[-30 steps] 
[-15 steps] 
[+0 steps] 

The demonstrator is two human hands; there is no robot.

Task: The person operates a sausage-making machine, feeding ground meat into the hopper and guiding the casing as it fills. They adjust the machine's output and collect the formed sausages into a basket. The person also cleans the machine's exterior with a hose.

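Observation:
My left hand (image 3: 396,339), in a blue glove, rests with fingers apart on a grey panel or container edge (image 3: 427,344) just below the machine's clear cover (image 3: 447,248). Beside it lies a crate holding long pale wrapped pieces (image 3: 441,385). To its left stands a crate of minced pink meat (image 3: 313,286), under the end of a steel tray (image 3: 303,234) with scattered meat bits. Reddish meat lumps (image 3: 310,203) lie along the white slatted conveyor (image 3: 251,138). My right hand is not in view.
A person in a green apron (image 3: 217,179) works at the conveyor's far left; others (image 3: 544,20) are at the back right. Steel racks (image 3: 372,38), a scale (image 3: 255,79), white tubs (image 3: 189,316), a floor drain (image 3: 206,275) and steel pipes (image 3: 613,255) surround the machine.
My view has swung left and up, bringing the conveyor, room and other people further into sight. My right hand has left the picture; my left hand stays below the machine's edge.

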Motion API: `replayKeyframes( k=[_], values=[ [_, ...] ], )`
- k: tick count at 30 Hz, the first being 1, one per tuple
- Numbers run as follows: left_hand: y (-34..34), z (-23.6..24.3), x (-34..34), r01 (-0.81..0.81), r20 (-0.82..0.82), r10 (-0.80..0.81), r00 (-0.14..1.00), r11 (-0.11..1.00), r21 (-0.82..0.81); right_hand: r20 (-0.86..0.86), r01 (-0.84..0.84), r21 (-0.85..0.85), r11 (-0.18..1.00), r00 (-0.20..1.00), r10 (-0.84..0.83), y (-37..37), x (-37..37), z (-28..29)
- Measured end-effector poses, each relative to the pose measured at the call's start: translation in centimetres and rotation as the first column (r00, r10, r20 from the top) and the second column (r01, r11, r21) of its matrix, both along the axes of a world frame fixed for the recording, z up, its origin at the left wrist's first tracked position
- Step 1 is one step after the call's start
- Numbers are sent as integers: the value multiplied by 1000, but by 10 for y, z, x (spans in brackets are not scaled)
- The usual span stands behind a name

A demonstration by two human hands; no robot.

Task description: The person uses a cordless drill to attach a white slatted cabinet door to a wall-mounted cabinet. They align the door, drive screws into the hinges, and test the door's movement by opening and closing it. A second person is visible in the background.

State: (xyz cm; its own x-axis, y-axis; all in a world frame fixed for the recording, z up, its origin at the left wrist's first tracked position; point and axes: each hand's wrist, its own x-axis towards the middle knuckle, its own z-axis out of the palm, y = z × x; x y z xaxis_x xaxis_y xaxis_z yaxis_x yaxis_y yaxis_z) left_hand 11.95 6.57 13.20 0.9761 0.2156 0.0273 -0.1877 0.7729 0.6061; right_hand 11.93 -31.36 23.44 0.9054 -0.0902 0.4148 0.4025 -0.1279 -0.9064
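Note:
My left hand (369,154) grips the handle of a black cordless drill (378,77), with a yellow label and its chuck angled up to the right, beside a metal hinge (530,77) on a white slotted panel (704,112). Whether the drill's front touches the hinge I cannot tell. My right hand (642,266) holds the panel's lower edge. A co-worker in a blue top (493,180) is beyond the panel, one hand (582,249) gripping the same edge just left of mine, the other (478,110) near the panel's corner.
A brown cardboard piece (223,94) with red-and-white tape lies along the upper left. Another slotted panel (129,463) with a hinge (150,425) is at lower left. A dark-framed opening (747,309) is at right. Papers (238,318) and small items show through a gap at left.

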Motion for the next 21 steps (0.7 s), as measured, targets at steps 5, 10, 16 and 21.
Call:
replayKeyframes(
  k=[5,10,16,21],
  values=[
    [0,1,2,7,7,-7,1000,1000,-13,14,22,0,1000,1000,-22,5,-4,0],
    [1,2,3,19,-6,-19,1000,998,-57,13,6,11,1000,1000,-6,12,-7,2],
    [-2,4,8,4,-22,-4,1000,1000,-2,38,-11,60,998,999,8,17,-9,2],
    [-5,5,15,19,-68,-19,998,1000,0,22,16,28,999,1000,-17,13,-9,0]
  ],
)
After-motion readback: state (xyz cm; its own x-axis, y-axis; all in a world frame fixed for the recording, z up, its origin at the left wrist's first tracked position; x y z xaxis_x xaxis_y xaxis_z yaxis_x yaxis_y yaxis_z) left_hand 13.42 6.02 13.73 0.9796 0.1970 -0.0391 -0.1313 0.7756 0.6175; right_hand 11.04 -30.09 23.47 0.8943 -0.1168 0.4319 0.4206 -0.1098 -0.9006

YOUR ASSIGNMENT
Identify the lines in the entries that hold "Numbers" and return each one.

TASK RESULT
- Numbers run as follows: left_hand: y (-34..34), z (-23.6..24.3), x (-34..34), r01 (-0.81..0.81), r20 (-0.82..0.82), r10 (-0.80..0.81), r00 (-0.14..1.00), r11 (-0.11..1.00), r21 (-0.82..0.81); right_hand: r20 (-0.86..0.86), r01 (-0.84..0.84), r21 (-0.85..0.85), r11 (-0.18..1.00), r00 (-0.20..1.00), r10 (-0.84..0.83), y (-37..37), x (-37..37), z (-28..29)
- Numbers are sent as integers: the value multiplied by 1000, but by 10 for y, z, x (spans in brackets are not scaled)

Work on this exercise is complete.